GLAM/Metadata standards and Wikimedia
This page collects widely-used metadata standards in the GLAM sector (arts and culture; Galleries, Libraries, Archives and Museums) and indicates (if applicable) how they integrate with, 'map' or crosswalk with Wikimedia platforms.
Created in May 2020. Please add to this page, and help keep it up to date!
- Lists cultural heritage-related standards that will likely be encountered in practice / 'in the field' - regularly and internationally - when contributing a GLAM collection (data or media files) to either Wikidata, Wikimedia Commons, Wikisource, or another Wikimedia project.
- Focuses on Linked Open Data or structured data, i.e. cultural data on Wikidata and in structured data on Wikimedia Commons).
- Contains protocols, vocabularies, conceptual models, data models, implementation profiles of conceptual models, serialisation formats... and many other types of what may be called 'metadata standards and formats' in the broadest sense. When drafting this document for the first time, an attempt was made to sort and classify these GLAM metadata standards – but that proved to be a challenging exercise. If you are interested in a typology of metadata standards in the cultural heritage sector, Jenn Riley's Seeing Standards is a great resource.

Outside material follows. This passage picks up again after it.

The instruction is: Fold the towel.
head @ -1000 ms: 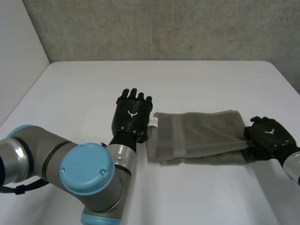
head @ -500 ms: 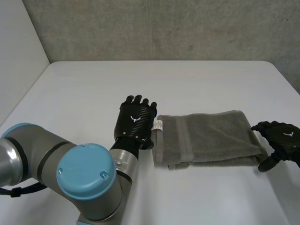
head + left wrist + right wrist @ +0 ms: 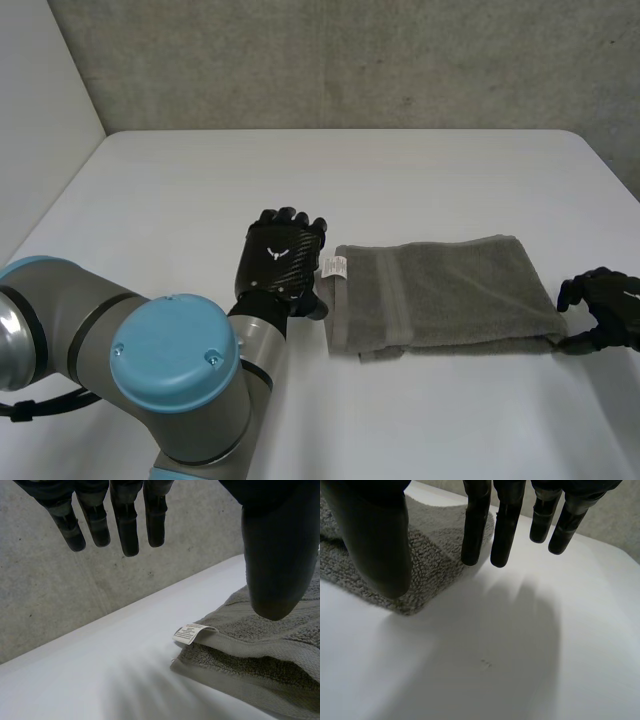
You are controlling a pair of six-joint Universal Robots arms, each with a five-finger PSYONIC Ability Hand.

The list below is certainly not complete. Please improve and extend this page, especially on widely-used metadata standards, and help keep it up to date.

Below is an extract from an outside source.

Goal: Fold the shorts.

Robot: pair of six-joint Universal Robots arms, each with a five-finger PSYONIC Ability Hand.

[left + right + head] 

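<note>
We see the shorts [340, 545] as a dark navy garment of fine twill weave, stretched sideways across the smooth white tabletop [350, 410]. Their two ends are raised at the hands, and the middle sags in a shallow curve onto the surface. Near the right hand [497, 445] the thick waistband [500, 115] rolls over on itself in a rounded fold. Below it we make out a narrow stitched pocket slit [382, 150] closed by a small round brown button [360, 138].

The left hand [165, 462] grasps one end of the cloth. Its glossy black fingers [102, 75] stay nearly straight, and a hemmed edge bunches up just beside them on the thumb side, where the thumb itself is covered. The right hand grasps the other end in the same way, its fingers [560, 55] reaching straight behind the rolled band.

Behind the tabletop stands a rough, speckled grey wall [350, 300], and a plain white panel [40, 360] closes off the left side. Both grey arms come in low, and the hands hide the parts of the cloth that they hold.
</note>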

This list can also be used to help prioritize GLAM metadata standards that need to be supported in improved tools for GLAM-Wiki projects: software for batch uploads to Wikidata and Wikimedia Commons, and software that supports metadata roundtripping between Wikimedia platforms and GLAM databases.
Besides the widely- and internationally-used vocabularies and authority files in the list below, Wikidata contains many thousands of other links and mappings to vocabularies and authority files, many of these specific to a country and a discipline.
If you are interested in discovering country- and topic-specific Wikidata identifiers and properties for vocabularies and authority files, you can explore them via (among others) the following means:
- SPARQL queries - example query: Wikidata properties for an identifier AND relevant to Belgium: https://w.wiki/TtP
- Browse Wikidata's list of properties; this page also lists various tools with which you can browse Wikidata's properties
- The Mix'n'match tool is used for matching external databases with Wikidata entities. It also has a search and browse functionality (use 'Search catalogs' in this case). Please note that Mix'n'match does not contain all relevant vocabularies and authority files, but only a selection.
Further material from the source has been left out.